-- Source data follows --

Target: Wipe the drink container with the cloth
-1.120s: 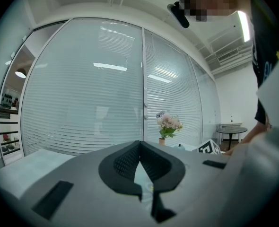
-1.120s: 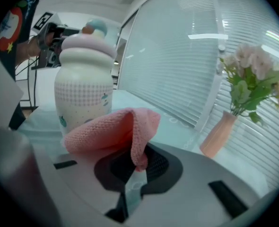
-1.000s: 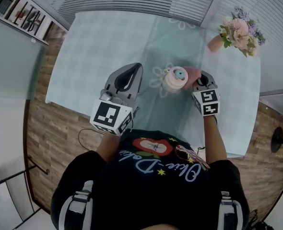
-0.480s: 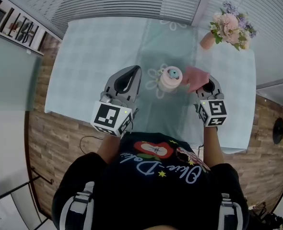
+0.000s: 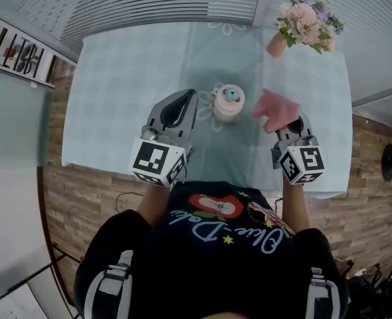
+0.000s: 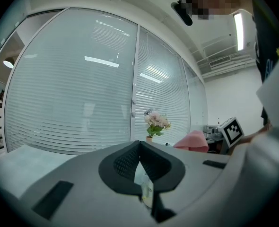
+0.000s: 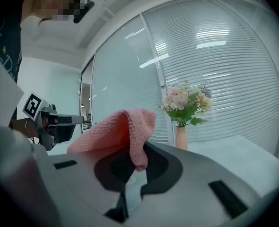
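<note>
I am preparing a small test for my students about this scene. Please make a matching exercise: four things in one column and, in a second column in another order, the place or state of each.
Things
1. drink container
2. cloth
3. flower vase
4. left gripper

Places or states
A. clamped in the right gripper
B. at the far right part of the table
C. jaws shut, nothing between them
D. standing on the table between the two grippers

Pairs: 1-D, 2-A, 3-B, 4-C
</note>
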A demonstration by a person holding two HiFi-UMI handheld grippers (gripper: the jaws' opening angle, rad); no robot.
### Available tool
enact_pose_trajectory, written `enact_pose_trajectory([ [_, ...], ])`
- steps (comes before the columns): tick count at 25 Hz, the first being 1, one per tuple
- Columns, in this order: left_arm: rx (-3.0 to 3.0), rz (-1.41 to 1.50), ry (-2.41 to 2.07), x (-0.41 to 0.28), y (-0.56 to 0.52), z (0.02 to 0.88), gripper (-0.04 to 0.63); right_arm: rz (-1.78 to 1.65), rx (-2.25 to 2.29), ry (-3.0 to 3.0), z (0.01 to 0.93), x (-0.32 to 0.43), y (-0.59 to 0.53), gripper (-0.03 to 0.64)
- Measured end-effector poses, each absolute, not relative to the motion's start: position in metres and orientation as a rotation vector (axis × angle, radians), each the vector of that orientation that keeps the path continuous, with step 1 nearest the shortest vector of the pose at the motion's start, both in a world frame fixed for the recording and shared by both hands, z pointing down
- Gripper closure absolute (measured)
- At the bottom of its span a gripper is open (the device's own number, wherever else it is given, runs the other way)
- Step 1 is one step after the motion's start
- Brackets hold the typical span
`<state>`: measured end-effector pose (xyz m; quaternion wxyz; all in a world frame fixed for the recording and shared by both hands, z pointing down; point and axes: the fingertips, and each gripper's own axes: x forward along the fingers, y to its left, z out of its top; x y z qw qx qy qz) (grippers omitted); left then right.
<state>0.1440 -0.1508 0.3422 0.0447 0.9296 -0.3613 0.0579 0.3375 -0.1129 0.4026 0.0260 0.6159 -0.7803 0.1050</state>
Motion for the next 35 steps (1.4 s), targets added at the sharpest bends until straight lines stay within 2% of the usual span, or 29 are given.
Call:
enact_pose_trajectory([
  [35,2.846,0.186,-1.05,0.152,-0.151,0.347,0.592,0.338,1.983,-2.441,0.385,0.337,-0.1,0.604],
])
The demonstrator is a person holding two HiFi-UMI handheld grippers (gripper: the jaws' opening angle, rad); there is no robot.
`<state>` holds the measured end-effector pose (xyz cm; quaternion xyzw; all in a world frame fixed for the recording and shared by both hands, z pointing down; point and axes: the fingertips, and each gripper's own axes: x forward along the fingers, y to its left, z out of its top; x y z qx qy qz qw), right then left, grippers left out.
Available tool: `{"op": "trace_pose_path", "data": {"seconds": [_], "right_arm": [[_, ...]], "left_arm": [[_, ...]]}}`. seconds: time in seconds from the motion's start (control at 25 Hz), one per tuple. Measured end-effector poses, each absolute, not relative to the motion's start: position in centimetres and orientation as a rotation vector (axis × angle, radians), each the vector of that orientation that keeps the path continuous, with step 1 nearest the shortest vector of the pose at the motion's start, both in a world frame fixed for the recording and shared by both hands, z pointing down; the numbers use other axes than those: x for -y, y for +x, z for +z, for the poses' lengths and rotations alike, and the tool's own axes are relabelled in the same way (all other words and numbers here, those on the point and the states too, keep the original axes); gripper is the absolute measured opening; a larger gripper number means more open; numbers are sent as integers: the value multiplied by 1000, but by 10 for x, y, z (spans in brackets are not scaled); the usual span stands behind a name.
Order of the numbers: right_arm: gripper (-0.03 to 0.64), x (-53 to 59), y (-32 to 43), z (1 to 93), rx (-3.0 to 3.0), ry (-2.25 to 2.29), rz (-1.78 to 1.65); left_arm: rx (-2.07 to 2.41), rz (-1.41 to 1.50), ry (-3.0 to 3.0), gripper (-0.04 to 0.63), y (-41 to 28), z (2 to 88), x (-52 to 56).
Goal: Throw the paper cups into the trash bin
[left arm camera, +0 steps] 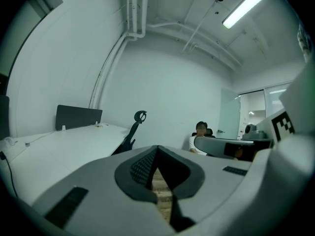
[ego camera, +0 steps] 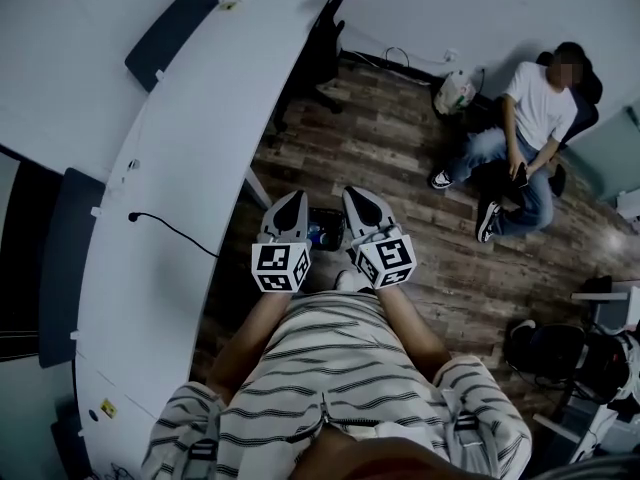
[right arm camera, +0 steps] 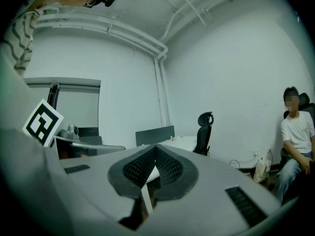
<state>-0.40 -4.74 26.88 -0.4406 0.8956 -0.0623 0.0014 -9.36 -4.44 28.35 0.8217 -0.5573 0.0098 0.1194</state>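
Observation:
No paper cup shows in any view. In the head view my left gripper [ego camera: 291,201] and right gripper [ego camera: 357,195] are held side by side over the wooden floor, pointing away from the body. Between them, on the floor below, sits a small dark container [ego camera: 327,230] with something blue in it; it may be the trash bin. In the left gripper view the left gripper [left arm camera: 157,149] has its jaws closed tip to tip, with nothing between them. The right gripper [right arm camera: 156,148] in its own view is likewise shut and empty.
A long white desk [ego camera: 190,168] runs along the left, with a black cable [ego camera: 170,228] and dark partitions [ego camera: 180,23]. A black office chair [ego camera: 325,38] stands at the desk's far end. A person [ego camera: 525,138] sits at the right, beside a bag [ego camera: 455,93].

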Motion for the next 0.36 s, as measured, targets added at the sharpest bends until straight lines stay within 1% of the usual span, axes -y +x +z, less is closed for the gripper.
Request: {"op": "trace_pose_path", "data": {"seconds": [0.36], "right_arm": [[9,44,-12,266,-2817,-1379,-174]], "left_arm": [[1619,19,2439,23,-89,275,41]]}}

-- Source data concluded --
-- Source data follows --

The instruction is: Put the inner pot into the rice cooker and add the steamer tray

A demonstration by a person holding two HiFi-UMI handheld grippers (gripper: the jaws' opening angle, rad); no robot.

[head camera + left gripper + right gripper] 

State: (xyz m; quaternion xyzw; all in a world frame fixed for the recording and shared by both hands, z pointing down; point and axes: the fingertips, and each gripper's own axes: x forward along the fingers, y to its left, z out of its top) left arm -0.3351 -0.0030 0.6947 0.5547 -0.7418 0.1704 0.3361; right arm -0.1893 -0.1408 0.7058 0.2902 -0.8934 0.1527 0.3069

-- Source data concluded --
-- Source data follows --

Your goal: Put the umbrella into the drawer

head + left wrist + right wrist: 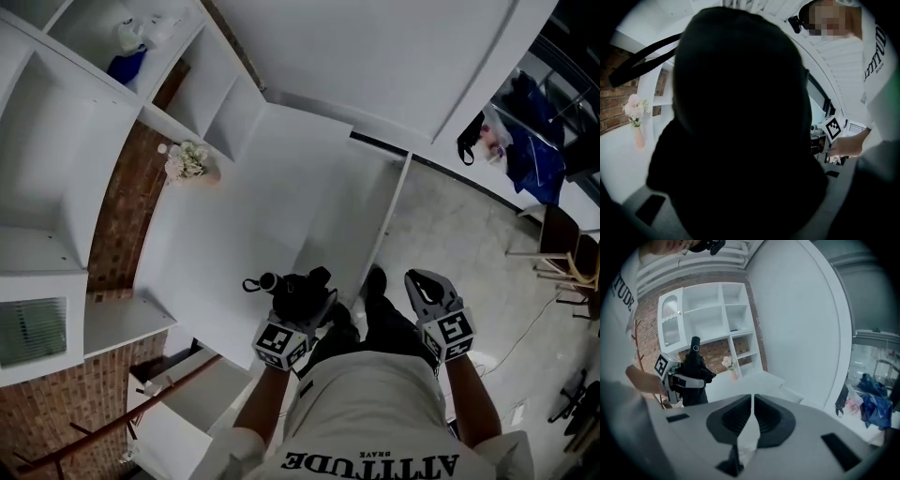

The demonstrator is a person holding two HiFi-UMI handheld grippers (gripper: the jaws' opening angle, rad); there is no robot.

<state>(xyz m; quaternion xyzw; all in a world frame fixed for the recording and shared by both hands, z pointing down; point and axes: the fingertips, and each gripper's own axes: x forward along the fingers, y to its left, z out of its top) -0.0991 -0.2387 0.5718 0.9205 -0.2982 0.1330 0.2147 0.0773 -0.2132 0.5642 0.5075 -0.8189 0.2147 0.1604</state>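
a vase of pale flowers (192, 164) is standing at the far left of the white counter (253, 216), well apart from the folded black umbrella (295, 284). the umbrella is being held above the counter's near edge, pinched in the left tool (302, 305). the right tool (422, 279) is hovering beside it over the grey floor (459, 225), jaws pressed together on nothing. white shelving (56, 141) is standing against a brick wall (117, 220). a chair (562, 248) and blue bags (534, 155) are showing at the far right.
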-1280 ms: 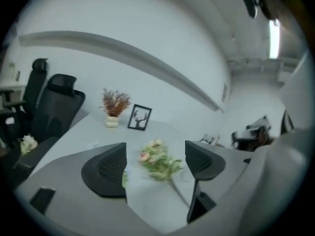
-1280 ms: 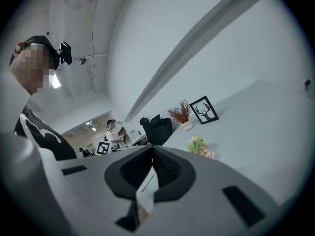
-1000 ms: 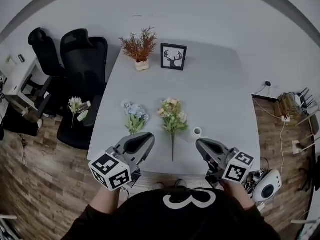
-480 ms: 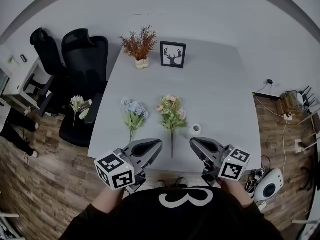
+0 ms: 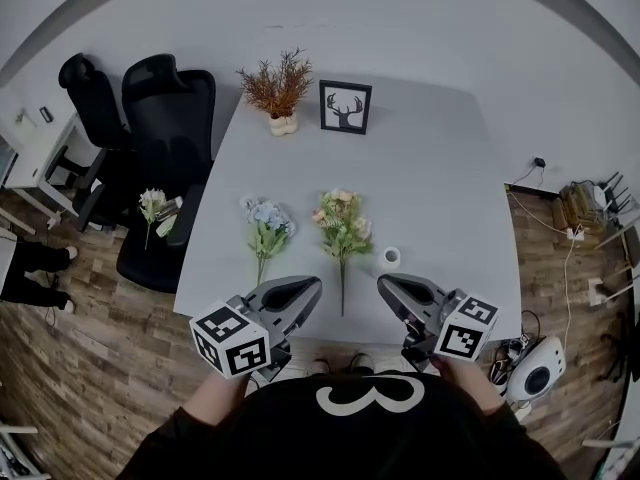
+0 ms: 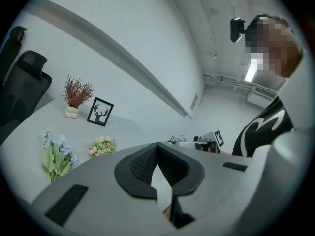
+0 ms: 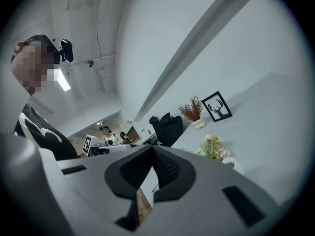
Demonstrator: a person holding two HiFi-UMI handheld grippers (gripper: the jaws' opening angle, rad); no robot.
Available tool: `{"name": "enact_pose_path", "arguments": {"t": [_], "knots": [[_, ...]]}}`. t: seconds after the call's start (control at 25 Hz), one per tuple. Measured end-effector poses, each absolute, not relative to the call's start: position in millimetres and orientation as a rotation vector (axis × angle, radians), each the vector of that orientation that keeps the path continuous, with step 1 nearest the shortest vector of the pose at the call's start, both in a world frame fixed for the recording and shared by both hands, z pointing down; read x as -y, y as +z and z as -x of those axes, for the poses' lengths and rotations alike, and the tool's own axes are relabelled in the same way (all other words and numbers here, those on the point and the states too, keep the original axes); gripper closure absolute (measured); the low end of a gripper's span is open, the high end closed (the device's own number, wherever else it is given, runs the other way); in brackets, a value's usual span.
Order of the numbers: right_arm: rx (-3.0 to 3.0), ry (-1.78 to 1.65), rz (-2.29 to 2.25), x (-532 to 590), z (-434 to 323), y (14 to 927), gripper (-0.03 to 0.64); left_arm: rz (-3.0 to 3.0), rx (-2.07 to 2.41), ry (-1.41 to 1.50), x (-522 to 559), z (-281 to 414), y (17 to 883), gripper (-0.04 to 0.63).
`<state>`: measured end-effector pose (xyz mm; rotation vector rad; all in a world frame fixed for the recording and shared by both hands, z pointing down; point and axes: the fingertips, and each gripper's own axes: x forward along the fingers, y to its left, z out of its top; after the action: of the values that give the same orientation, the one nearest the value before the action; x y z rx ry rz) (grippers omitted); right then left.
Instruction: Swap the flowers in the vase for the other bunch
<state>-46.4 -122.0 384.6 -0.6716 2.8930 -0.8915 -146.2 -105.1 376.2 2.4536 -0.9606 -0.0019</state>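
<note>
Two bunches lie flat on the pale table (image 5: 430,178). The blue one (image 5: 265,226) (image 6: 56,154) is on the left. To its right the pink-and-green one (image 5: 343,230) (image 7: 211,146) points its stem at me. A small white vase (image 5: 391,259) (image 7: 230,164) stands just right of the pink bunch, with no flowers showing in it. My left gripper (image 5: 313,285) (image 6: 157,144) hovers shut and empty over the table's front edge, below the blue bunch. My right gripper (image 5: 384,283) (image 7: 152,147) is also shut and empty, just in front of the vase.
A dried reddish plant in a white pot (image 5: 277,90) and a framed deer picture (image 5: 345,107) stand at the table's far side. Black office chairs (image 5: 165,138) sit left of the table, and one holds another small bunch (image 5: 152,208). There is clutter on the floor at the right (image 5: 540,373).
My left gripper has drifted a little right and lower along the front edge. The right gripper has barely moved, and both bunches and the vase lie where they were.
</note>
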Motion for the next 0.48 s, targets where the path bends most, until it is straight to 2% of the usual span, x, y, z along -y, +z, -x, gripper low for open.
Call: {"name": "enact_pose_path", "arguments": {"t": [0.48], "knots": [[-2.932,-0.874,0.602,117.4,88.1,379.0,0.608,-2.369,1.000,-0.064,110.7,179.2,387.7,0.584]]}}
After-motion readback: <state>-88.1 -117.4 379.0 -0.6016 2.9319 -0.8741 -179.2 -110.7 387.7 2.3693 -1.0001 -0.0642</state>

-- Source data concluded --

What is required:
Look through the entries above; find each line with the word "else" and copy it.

Exercise response:
- At the bottom of its span a gripper is open (the device's own number, wherever else it is given, runs the other way)
Available tool: `{"name": "enact_pose_path", "arguments": {"t": [_], "knots": [[_, ...]]}}`. t: seconds after the call's start (control at 25 Hz), one per tuple. Measured end-effector poses, each absolute, not relative to the call's start: position in millimetres and orientation as a rotation vector (axis × angle, radians), each the vector of that orientation that keeps the path continuous, with step 1 nearest the shortest vector of the pose at the call's start, both in a world frame fixed for the recording and shared by both hands, z pointing down; read x as -y, y as +z and z as -x of those axes, for the poses' lengths and rotations alike, and the tool's own axes are relabelled in the same way (all other words and numbers here, those on the point and the states too, keep the original axes); gripper closure absolute (measured); the low end of a gripper's span is open, the high end closed (the device's own number, wherever else it is given, runs the other way); in brackets, a value's usual span.

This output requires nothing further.